● Problem to work on
Every line from the start of the data through the line containing "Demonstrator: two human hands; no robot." should be retyped exactly; the pictures should not.

● Source material
*** Block opens ***

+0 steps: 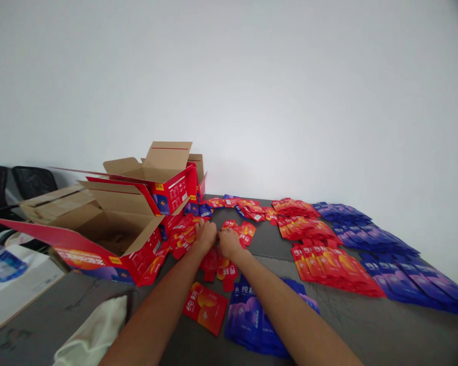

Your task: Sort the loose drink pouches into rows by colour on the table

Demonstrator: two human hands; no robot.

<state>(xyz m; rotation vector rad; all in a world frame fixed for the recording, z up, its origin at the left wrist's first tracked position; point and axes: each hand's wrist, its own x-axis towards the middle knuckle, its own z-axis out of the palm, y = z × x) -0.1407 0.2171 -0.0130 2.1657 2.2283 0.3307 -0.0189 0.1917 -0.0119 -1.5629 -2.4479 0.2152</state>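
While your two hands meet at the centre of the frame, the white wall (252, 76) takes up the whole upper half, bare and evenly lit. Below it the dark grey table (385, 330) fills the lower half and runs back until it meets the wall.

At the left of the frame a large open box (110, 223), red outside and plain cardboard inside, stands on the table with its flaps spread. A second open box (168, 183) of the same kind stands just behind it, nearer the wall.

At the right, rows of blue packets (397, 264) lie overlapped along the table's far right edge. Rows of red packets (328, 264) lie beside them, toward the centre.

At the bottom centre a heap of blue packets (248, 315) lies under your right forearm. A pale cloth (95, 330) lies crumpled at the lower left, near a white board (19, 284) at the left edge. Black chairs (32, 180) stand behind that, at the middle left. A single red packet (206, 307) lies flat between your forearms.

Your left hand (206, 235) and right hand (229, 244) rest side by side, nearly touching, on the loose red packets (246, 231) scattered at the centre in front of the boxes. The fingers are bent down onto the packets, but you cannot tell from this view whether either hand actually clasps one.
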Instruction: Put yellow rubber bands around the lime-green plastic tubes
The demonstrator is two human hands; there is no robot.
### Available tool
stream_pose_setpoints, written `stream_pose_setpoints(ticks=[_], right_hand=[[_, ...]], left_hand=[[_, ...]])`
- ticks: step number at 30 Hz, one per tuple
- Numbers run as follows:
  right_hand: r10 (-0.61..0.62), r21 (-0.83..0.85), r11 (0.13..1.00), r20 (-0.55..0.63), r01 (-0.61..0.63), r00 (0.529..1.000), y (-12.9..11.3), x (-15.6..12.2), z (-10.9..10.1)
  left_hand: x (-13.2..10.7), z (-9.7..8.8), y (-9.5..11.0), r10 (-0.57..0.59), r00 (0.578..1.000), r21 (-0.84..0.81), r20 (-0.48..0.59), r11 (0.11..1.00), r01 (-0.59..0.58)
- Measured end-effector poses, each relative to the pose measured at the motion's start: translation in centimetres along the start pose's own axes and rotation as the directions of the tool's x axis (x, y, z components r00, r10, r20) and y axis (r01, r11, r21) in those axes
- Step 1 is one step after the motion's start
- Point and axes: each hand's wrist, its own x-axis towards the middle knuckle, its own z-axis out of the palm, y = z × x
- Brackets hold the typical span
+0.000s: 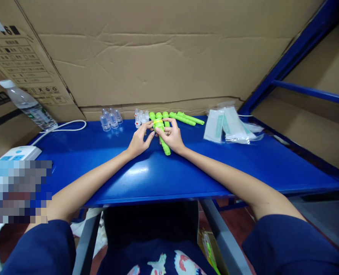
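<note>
My right hand (173, 136) grips a bright green flashlight-shaped piece (164, 144), its fingers around the upper body and the thumb on the near side. The piece has a wide head with a yellow ring at the top, and its narrow end points down toward me. At the head's left side is my left hand (139, 140), with fingertips on the yellow ring and the thumb close to the body. Just behind the hands, more green pieces (183, 118) lie on the blue table (112, 179). Small clear parts (142, 116), some with red dots, stand behind my left hand.
Clear domed caps (111, 119) stand at the back left. Flat plastic packets (232, 124) lie at the right. A water bottle (33, 109), a white cable (72, 124) and a power strip (20, 152) are at the far left. Cardboard (163, 72) walls the back.
</note>
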Motion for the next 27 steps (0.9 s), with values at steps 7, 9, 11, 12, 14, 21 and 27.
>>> stream_pose_setpoints(ticks=[7, 9, 11, 12, 14, 21, 27], right_hand=[[0.052, 0.032, 0.998, -0.039, -0.051, 0.998, 0.4, 0.1, 0.3], [0.058, 0.044, 0.997, -0.045, -0.056, 0.997, 0.3, 0.0, 0.4], [0.058, 0.045, 0.997, -0.055, -0.056, 0.997, 0.2, 0.0, 0.4], [0.060, 0.044, 0.997, -0.058, -0.057, 0.997, 0.1, 0.0, 0.4], [0.064, 0.040, 0.997, -0.061, -0.061, 0.996, 0.0, 0.0, 0.4], [0.047, 0.007, 0.999, -0.034, -0.047, 0.998, -0.1, 0.1, 0.3], [0.017, -0.033, 0.999, 0.023, -0.016, 1.000, -0.6, -0.1, 0.3]], left_hand=[[0.0, -0.2, 0.6, -0.038, 0.999, -0.070, 0.007, 0.997, 0.038], [0.0, -0.2, 0.8, -0.052, 0.999, -0.082, 0.013, 0.995, 0.053], [0.0, -0.1, 0.9, -0.066, 0.998, -0.096, 0.016, 0.993, 0.067], [0.0, -0.1, 0.9, -0.073, 0.997, -0.104, 0.019, 0.992, 0.075], [-0.1, -0.1, 0.9, -0.086, 0.996, -0.120, 0.026, 0.989, 0.089], [0.1, 0.0, 0.7, -0.132, 0.990, -0.128, 0.050, 0.982, 0.137], [0.2, -0.1, 0.9, -0.173, 0.985, -0.162, -0.012, 0.972, 0.168]])
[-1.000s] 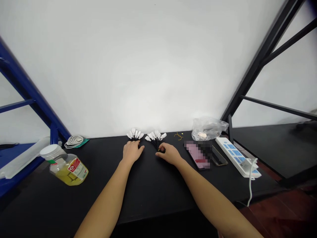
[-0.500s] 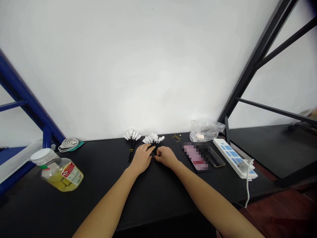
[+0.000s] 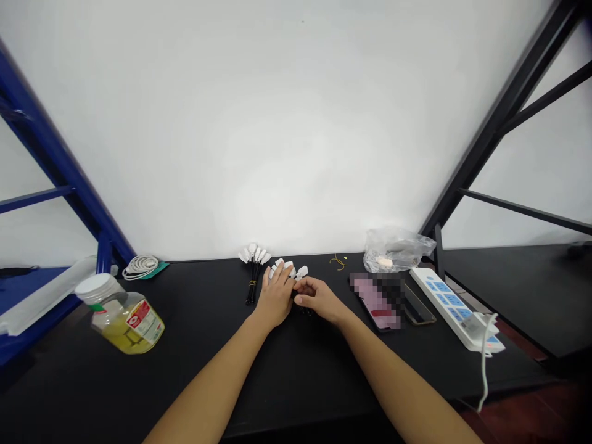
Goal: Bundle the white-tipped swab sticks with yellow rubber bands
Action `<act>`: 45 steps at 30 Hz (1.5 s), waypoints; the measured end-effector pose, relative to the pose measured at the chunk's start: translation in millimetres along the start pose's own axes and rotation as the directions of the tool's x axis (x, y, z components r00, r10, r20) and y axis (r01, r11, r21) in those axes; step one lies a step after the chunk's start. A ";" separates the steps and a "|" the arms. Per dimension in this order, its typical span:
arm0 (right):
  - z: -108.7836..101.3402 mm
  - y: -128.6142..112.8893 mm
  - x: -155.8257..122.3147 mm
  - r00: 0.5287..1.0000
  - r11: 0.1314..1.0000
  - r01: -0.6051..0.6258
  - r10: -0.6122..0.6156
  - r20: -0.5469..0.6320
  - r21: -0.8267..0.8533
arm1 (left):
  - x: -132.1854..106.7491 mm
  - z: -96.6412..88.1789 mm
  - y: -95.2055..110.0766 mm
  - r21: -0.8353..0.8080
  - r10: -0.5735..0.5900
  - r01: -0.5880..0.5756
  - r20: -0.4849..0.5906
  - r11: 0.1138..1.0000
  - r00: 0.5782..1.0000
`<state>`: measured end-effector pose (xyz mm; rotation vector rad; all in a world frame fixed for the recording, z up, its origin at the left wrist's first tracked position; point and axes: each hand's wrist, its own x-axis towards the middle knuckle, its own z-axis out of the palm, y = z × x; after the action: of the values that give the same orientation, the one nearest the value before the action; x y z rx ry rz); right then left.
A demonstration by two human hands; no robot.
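Two bundles of black cables with white tips lie near the back of a black table (image 3: 208, 345). The left bundle (image 3: 253, 271) lies free, tied at its middle. My left hand (image 3: 275, 297) lies over the right bundle (image 3: 296, 271), fingers stretched along its white tips. My right hand (image 3: 318, 300) is curled just beside it, its fingertips pinched on the black stems of that same bundle. The two hands touch each other.
A tilted jar of yellow liquid (image 3: 121, 311) lies at the left, a coiled white cable (image 3: 139, 266) behind it. To the right are a phone (image 3: 377, 297), a white power strip (image 3: 456, 308), a clear plastic bag (image 3: 396, 248) and a small yellow wire (image 3: 338, 262). Blue and black frames flank the table.
My left hand left the left bundle and slid right onto the right bundle. My right hand stayed on that bundle's stems. The left bundle now lies uncovered.
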<state>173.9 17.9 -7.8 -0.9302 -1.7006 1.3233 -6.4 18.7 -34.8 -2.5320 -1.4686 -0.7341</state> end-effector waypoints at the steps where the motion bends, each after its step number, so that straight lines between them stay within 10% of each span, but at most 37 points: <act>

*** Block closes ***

● Final answer
+0 steps: 

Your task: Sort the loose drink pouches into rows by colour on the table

Demonstrator: two human hands; no robot.

No more output is needed for this exercise.